As we can see, the Product image here is depicting the Brand “Contoso” and Product Name “Bisciit” clearly and thus the 4Ws :

Who : Contoso

What : Bisciit

Which : Salty

How Much : Not directly specified on the image, but available in metadata about the product

This image has some non-4W elements like Nutrient Panel and some other text which is not required as per the GS1 MRHI guidelines website guidelines & which we would train and remove as part of processing.

Model Training

Before we do anything on image it is very important to understand the image and various objects on it, we leverage the capabilities of Azure Custom Vision to train it with lots of images training data and tagging it appropriately so that we know bounding boxes of the objects on the image. Tagging also generates useful metadata (tags, bounding box co-ordinates, confidence) that can be used in application to decide what action we take on specific tag. We found Azure custom vision suits our requirements well and it exposes simple endpoint to which we can pass images and expect tag data as response. Azure Custom vision also enables to expose multiple iterations of model training as separate endpoints which provides quick migration from one iteration to another. It also provides ways to back-up the trained model which we considered as most important feature for production use-cases.

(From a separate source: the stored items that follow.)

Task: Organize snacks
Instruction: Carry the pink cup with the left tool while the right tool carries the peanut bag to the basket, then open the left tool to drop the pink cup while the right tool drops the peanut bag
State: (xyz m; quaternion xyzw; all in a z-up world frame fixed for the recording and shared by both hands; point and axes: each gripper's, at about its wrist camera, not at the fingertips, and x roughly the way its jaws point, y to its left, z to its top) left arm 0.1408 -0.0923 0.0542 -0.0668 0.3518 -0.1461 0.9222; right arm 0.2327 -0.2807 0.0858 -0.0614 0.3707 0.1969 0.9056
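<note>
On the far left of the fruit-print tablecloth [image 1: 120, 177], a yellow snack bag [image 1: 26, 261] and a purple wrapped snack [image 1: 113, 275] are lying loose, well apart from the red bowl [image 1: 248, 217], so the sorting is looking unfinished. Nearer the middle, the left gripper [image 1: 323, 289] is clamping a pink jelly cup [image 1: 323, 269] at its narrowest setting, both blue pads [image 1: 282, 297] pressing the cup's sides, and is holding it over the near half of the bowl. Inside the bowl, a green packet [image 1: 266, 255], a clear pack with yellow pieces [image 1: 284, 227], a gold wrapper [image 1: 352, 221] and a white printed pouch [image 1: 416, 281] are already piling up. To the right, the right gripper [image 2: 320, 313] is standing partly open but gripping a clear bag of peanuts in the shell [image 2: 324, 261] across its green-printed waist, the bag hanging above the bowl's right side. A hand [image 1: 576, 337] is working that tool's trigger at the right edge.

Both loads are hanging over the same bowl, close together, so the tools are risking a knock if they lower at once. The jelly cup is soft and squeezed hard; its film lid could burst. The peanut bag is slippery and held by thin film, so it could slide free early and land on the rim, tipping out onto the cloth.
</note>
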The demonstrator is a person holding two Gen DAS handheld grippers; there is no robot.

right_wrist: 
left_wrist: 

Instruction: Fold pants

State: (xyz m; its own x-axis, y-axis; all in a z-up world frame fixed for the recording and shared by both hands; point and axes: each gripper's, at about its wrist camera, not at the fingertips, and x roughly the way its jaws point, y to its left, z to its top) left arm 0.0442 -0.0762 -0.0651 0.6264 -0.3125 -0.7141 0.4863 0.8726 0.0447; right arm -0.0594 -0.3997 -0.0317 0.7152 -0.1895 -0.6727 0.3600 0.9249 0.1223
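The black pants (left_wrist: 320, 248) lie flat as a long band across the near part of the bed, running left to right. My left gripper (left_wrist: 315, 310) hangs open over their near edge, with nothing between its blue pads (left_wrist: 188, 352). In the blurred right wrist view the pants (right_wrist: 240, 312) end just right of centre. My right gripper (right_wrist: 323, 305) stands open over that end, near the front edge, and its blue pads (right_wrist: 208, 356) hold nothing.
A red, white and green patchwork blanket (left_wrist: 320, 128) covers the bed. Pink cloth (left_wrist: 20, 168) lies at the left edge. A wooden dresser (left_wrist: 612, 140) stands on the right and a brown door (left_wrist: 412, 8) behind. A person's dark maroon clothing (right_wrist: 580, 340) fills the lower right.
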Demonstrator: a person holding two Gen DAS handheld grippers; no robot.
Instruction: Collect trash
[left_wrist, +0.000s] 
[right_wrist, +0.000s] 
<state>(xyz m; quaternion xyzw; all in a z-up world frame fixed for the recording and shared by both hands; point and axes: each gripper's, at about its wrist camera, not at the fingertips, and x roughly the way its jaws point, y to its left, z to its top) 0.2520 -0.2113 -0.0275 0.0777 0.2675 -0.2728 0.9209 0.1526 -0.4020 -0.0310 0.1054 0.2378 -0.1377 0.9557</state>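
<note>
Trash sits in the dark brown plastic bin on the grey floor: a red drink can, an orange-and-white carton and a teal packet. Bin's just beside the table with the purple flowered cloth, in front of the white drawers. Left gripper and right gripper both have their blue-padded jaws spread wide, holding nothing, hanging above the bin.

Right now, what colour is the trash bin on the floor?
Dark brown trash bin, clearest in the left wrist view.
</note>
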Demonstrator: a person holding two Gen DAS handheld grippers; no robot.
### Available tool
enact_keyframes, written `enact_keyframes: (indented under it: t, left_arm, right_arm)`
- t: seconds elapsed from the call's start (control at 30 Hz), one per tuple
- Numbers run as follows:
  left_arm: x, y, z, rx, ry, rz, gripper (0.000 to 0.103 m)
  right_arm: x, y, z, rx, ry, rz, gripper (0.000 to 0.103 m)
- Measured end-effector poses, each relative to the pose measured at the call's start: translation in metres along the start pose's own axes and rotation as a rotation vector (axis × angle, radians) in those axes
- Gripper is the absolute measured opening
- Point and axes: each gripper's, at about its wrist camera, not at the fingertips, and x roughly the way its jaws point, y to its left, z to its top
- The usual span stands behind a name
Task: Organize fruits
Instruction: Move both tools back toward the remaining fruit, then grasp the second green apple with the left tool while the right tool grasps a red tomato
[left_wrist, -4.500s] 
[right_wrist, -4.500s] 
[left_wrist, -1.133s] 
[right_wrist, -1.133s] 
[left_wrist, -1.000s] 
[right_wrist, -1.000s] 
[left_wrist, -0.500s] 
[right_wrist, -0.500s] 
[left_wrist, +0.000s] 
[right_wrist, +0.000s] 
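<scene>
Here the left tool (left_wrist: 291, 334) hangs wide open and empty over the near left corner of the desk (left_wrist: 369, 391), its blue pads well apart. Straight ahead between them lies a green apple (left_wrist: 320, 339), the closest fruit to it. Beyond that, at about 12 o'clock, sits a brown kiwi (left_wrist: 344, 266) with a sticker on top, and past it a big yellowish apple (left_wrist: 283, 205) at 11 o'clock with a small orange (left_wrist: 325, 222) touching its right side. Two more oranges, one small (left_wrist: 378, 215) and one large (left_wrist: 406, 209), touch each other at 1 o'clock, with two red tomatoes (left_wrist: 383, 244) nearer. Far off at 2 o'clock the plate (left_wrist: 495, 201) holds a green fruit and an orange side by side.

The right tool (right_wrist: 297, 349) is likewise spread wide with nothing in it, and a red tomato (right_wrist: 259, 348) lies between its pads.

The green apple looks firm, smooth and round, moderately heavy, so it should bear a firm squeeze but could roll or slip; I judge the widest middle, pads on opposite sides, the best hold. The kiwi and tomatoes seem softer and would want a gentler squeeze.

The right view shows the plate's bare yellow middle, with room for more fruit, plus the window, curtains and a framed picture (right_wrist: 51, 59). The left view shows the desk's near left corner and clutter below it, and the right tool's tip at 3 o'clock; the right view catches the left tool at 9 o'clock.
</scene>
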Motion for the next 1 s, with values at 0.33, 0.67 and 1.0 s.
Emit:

Here’s a step-by-step process to Model Training using Azure Custom Vision:

  1. Pattern Identification

    • Identify elements considered as non-4Ws(or not relevant w.r.t MRHI), such as nutritional information (calories, saturated fat, sodium, net weight, etc.) for the MRHI process.
    • Recognize common patterns from the non-4Ws to tag in Custom Vision effectively.
  2. Tagging

    • Tag the identified elements within the product images.
    • This process is also called as annotation and it is very important to use variety and variance in data to have well trained model
  3. Model Training

    • The tagged product images are being trained to create a model capable of identifying and generating bounding boxes around each tagged element.
    • After training has completed, the model’s performance is evaluated and displayed. The Custom Vision service uses the images that we submitted for training to calculate precision, recall, and mean average precision. One must also review the training performance numbers carefully to decide on if more training is required or its just good enough
  4. Model Publication

    • After successful training, publish the model for prediction.
    • This ensures that the model is ready to seamlessly generate mask in images based on the identified patterns and annotation.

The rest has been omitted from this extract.